Reputation: 3636
i'm currently building a small server-related application with .net 4.0 and winforms. i would like to use the advantages of task parallel lib, but i'm a little bit waver about the best or 'correct' implementation here.
the purpose:
i'm thinking of a cascading approach, like this:
ProducerConsumerTask1 (Getting Files from the Network Path/Make the Files available to Read)
ProducerConsumerTask2 (Read the Files from Task1/Rewrite the Files from Task1)
ProducerConsumerTask3 (Getting the Rewritten Files/Transferring the Files from Task2 to DB)
And a little bit of Code:
private static BlockingCollection<ManagedFile> searchQueue = new BlockingCollection<ManagedFile>(limit);
private const int limit = 100;
public void StartFileTask()
{
Task[] producers = new Task[1];
producers[0] = Task.Factory.StartNew(() => ProduceFileSearchTask());
Task.Factory.StartNew(() => ConsumeFileSearchTask());
}
public static void ProduceFileSearchTask()
{
var pattern = new Regex(Properties.Settings.Default.DefaultRegexPattern);
string path = Properties.Settings.Default.DefaultImportPath;
IEnumerable<FileInfo> files = new DirectoryInfo(path)
.EnumerateFiles("*.*", SearchOption.AllDirectories)
.Where(x => pattern.IsMatch(x.Name));
for (int i = 0; i < files.ToList().Count(); i++)
{
ManagedFile _managedFile = new ManagedFile();
_managedFile.Id = Guid.NewGuid();
_managedFile.ManagedFileName = files.ElementAt(i).FullName;
_managedFile.ManagedFileAddedOn = DateTime.Now;
if (!searchQueue.IsAddingCompleted)
searchQueue.Add(_managedFile);
Thread.SpinWait(100000);
}
}
public static void ConsumeFileSearchTask()
{
foreach (var item in searchQueue.GetConsumingEnumerable())
{
// use ProducerTask for Reading the Files here
}
}
It would be nice if someone share his thoughts on this idea.
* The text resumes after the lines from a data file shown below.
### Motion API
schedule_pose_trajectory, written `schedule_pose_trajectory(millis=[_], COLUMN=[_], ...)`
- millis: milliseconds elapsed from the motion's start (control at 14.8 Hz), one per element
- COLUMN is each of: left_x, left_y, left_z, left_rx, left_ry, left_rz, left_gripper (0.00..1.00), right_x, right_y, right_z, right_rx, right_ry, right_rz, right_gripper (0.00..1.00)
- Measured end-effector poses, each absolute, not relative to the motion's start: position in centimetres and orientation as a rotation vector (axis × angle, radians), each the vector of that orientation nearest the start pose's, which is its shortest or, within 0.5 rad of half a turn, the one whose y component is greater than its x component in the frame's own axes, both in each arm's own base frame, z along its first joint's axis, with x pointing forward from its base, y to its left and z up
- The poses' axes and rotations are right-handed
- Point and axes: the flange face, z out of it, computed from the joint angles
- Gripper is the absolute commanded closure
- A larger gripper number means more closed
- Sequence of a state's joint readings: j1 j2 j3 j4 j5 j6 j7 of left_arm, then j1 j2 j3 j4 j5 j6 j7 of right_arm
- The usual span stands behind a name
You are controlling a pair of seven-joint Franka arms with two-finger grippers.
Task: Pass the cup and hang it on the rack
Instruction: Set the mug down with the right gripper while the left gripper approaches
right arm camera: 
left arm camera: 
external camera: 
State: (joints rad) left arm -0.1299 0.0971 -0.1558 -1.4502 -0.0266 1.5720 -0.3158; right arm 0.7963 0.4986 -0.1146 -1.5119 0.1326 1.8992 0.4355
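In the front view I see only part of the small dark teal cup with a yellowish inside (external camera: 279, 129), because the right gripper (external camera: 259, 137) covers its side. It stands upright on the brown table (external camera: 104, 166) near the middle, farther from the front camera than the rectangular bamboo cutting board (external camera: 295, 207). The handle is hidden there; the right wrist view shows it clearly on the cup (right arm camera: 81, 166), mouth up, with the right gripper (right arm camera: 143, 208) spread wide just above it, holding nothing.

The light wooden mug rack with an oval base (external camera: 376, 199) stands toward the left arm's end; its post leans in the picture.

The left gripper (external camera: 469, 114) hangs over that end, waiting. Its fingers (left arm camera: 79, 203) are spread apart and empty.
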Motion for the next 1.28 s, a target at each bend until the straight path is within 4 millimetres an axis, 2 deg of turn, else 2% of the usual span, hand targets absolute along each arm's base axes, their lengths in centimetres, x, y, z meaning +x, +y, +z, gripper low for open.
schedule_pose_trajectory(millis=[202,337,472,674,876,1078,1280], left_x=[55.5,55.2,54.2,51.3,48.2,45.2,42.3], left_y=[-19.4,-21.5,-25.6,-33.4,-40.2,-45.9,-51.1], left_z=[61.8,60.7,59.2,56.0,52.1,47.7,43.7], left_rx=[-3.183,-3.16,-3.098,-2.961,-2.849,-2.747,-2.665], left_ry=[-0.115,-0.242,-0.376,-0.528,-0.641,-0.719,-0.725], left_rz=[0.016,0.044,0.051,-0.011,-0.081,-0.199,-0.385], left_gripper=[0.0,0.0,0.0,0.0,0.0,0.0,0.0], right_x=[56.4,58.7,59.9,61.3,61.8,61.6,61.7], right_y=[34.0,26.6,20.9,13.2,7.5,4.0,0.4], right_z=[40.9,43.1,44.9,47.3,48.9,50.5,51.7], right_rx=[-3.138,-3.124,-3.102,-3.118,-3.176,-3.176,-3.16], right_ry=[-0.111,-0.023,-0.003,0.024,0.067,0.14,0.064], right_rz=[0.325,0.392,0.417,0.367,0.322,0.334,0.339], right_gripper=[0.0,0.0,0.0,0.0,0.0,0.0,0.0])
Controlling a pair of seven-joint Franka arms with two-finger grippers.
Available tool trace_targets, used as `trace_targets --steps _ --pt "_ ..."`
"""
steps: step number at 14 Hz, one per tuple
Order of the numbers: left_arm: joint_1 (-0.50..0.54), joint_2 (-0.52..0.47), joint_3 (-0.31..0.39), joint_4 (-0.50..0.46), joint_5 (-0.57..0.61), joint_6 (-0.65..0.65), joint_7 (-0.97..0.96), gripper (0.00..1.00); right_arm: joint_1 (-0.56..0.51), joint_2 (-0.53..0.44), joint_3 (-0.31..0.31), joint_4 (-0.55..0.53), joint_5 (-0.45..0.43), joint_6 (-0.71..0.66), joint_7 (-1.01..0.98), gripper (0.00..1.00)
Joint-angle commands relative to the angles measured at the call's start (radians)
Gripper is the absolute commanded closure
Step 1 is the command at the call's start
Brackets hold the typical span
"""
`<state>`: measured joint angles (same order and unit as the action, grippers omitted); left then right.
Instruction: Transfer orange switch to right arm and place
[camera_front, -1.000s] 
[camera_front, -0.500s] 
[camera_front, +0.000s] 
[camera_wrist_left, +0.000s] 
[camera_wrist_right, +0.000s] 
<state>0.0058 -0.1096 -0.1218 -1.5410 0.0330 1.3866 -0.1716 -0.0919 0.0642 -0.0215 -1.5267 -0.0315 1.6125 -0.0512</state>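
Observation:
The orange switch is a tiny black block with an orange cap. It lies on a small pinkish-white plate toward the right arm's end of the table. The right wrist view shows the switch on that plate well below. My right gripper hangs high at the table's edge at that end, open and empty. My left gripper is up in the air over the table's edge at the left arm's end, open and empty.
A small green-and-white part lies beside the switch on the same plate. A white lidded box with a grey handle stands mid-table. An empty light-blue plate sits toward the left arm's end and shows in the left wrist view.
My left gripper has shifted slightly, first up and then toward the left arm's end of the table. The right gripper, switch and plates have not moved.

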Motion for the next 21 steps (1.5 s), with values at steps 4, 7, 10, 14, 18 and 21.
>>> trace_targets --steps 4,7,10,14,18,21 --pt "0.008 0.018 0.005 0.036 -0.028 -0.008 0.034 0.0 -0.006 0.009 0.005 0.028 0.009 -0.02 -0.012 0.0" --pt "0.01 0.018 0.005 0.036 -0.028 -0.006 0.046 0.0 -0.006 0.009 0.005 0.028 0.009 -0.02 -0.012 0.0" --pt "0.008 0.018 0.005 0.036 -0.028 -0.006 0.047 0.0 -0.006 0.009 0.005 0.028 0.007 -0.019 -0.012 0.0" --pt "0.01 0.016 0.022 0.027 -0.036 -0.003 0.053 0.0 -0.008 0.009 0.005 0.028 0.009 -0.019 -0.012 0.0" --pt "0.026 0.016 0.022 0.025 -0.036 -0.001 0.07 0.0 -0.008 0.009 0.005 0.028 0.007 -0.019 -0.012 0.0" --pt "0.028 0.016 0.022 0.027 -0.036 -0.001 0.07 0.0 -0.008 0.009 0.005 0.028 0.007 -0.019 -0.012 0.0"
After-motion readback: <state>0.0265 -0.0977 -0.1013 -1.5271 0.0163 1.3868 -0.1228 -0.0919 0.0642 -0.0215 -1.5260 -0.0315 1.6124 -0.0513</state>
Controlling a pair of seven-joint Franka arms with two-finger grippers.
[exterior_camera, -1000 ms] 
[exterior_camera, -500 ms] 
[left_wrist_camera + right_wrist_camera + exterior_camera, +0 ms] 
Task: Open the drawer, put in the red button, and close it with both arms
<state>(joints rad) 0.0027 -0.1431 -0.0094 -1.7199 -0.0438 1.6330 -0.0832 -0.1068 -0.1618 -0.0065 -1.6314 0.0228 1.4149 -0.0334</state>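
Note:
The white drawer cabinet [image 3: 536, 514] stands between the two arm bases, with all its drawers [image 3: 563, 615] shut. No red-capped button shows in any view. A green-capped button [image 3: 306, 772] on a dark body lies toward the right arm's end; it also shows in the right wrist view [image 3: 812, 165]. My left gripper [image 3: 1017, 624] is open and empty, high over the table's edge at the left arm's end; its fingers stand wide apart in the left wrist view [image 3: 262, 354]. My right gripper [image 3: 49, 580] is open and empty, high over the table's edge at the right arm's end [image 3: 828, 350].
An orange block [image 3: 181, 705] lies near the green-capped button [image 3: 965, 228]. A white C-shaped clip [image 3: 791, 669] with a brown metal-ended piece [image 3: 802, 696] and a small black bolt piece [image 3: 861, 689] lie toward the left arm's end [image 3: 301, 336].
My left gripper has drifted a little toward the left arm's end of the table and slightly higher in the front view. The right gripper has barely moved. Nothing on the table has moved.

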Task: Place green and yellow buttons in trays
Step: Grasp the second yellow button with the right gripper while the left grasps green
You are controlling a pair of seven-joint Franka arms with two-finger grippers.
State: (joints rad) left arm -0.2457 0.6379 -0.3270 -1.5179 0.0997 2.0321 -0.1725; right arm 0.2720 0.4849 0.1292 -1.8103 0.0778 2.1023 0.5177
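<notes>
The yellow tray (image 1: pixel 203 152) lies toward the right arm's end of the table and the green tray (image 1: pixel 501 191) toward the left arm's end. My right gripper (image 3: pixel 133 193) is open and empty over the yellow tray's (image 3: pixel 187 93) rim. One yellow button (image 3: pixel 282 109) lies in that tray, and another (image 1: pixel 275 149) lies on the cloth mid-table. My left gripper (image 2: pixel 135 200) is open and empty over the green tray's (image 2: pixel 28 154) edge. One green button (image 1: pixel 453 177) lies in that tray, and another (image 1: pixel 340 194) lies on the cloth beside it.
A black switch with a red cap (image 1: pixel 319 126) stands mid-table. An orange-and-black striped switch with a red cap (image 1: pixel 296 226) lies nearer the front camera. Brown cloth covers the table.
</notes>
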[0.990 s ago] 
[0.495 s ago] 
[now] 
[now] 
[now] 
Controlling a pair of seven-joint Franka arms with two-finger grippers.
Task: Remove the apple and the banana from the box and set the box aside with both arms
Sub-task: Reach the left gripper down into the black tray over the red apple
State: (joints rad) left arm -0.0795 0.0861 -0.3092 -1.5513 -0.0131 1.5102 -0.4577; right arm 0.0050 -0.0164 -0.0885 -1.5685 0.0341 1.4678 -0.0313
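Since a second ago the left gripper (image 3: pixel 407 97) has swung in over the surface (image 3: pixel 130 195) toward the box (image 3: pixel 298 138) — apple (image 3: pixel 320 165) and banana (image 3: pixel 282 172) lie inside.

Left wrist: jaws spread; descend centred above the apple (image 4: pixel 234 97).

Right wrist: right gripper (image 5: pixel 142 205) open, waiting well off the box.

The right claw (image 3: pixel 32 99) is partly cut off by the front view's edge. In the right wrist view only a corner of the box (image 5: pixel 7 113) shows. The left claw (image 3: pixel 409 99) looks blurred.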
Is this a good way to deal with? What can be better in this case? another topic in this case: what about ui automation/reporting/status update to the ui? how can this be done? Events/delegates, huh?
Thanks!
Upvotes: 1
Views: 392
Reputation: 119
Adding my comments as an answer :)
This looks like the perfect scenario to use Tasks.Dataflow. Check this out, it may help you a lot: Tasks.DataFlow Whitepaper
Another suggested approach: One task reads the new files and puts some of them to BlockingCollection(aka Producer-Consumer). Consumer task maintain a list of concurrent tasks and reads from the collection to schedule the new ones. By tweaking consumer task and how many files it can track simultaneously you check you performance. Once consumer gets a notification that some task is finished, read from producer again and schedule another one. They will be independently parallel.
Another framework to look at is Reactive Extensions and convert your source to observable collection of files and apply throttling in there.